§ **Exercise**
Search the data below for the string "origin" and copy all lines where it shows up.

Segment Start: Supplied records

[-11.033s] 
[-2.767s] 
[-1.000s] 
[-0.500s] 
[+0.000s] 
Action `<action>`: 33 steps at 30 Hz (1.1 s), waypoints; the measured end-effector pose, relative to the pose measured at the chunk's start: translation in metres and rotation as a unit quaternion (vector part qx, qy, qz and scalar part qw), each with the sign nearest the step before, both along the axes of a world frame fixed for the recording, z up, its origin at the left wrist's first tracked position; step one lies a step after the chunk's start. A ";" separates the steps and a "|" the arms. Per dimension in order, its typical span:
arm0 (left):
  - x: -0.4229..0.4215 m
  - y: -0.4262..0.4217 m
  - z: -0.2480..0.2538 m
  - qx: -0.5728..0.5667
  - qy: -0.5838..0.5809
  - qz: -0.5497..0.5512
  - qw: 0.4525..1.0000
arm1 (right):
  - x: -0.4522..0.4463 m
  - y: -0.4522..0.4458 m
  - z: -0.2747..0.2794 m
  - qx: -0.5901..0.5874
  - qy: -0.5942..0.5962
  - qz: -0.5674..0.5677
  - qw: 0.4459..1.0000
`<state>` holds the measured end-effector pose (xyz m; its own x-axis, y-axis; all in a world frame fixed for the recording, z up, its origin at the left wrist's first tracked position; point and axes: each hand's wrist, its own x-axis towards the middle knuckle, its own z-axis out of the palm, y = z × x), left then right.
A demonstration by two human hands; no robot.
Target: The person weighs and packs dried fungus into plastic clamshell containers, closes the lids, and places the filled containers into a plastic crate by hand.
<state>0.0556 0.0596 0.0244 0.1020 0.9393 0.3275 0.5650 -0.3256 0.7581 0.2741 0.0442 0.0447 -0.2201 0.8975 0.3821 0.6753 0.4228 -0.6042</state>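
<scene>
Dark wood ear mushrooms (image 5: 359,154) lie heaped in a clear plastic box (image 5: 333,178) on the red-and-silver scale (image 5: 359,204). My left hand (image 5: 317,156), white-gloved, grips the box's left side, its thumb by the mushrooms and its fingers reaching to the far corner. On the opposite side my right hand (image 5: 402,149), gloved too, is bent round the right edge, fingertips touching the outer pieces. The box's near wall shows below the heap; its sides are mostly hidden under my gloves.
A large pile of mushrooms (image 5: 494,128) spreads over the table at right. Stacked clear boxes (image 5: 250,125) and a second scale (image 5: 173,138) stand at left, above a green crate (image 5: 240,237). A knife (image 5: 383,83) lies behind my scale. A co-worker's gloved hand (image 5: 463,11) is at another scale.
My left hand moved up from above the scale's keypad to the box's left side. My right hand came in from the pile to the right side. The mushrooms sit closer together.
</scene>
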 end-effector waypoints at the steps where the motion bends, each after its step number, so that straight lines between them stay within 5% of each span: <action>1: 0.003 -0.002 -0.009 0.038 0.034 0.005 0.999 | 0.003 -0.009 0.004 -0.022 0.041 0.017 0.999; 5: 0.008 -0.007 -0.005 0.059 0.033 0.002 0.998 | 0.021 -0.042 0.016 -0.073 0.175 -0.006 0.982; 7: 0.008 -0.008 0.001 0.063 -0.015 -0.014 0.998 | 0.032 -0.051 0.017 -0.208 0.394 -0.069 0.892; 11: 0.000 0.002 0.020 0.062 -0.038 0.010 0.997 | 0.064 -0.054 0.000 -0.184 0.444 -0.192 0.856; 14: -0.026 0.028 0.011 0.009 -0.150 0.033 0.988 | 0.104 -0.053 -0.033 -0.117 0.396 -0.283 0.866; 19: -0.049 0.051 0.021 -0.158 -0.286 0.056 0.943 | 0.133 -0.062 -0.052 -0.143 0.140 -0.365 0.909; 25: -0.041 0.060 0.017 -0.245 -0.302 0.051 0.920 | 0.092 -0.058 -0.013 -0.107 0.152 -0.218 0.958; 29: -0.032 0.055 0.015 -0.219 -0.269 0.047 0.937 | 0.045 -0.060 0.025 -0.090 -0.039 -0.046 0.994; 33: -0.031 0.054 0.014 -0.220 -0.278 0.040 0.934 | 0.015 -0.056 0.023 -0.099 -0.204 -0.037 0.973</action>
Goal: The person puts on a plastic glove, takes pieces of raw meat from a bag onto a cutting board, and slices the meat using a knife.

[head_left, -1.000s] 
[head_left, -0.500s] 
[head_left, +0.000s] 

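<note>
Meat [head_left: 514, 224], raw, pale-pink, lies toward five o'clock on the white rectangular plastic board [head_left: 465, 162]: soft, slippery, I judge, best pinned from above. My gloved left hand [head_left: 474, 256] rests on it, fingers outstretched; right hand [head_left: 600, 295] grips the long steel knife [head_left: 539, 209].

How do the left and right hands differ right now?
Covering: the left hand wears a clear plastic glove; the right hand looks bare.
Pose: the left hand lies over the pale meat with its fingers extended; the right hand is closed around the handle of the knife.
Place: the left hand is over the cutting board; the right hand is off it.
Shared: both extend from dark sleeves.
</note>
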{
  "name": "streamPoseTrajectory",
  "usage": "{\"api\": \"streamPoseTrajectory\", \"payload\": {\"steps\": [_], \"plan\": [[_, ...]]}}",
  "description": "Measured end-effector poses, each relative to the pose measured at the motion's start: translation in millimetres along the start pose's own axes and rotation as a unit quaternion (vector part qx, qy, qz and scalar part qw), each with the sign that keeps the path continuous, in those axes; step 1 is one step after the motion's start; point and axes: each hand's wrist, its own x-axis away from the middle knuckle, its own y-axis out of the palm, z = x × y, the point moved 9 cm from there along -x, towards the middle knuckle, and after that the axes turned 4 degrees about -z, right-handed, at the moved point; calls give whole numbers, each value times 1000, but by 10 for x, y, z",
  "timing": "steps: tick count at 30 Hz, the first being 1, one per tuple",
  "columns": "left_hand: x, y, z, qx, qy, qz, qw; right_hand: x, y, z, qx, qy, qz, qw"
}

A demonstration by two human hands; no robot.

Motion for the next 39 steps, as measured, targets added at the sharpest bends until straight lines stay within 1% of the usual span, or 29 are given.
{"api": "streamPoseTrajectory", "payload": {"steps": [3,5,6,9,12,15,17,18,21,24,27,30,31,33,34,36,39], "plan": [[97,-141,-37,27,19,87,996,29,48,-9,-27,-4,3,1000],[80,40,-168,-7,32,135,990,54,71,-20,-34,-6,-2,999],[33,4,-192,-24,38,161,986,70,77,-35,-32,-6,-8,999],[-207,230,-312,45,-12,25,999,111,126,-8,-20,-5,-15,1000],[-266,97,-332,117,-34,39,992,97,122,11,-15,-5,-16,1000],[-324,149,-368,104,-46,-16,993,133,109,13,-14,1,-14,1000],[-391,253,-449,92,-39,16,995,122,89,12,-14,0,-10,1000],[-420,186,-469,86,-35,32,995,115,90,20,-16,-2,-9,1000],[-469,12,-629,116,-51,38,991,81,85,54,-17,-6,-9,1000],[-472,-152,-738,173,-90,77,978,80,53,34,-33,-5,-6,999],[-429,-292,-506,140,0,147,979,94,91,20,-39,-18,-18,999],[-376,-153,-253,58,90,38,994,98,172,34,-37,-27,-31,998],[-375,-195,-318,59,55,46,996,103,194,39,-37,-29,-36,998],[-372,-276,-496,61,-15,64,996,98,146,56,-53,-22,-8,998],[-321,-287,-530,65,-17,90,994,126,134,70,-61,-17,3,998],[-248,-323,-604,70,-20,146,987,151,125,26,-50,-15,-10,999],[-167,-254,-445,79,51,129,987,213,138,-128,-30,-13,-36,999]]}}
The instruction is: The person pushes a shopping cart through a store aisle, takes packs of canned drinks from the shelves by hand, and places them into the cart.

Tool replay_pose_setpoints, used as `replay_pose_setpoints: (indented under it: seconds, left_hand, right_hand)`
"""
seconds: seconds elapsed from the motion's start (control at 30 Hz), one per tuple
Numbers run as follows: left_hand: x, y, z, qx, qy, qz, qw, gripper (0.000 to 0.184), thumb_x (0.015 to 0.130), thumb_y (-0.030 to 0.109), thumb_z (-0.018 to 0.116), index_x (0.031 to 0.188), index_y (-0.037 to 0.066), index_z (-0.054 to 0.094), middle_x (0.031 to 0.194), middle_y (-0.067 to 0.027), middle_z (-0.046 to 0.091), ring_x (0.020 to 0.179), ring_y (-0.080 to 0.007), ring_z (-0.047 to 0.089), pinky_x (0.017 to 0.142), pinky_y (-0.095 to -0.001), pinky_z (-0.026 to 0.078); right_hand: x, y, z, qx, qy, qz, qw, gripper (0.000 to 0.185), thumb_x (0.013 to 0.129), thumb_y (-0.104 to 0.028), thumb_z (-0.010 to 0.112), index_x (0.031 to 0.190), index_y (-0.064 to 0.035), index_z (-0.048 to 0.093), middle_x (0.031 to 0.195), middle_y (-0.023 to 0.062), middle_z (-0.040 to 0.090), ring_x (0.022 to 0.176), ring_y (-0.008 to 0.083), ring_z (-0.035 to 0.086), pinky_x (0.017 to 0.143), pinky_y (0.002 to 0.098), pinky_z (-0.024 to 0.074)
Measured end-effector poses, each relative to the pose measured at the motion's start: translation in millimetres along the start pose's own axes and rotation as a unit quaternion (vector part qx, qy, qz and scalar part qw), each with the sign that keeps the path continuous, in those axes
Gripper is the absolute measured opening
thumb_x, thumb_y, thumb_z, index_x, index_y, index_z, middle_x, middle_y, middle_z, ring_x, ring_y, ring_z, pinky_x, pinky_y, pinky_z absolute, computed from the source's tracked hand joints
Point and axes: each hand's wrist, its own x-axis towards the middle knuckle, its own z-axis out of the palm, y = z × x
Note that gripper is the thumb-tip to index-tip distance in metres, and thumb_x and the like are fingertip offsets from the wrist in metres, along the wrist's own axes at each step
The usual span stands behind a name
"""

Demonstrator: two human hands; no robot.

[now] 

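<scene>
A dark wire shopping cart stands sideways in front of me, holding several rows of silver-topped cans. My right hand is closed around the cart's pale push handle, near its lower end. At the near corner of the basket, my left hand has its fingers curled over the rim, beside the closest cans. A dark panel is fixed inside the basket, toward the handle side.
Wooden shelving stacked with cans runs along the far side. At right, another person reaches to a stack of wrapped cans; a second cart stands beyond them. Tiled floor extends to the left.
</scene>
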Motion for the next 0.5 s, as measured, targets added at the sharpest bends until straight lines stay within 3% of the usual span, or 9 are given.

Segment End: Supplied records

§ **Exercise output**
Action `<action>`: 33 steps at 30 Hz (1.1 s), waypoints; the measured end-effector pose, relative to the pose measured at the chunk's start: translation in metres and rotation as a unit quaternion (vector part qx, qy, qz and scalar part qw), each with the sign nearest the step before, both along the axes of a world frame fixed for the recording, z up, its origin at the left wrist's first tracked position; step one lies a step after the chunk's start. A ";" separates the steps and a "|" the arms. Per dimension in order, its typical span:
`<state>` holds the measured end-effector pose (xyz m; its own x-axis, y-axis; all in a world frame fixed for the recording, z up, its origin at the left wrist's first tracked position; point and axes: each hand's wrist, its own x-axis towards the middle knuckle, its own z-axis out of the palm, y = z × x), left then right.

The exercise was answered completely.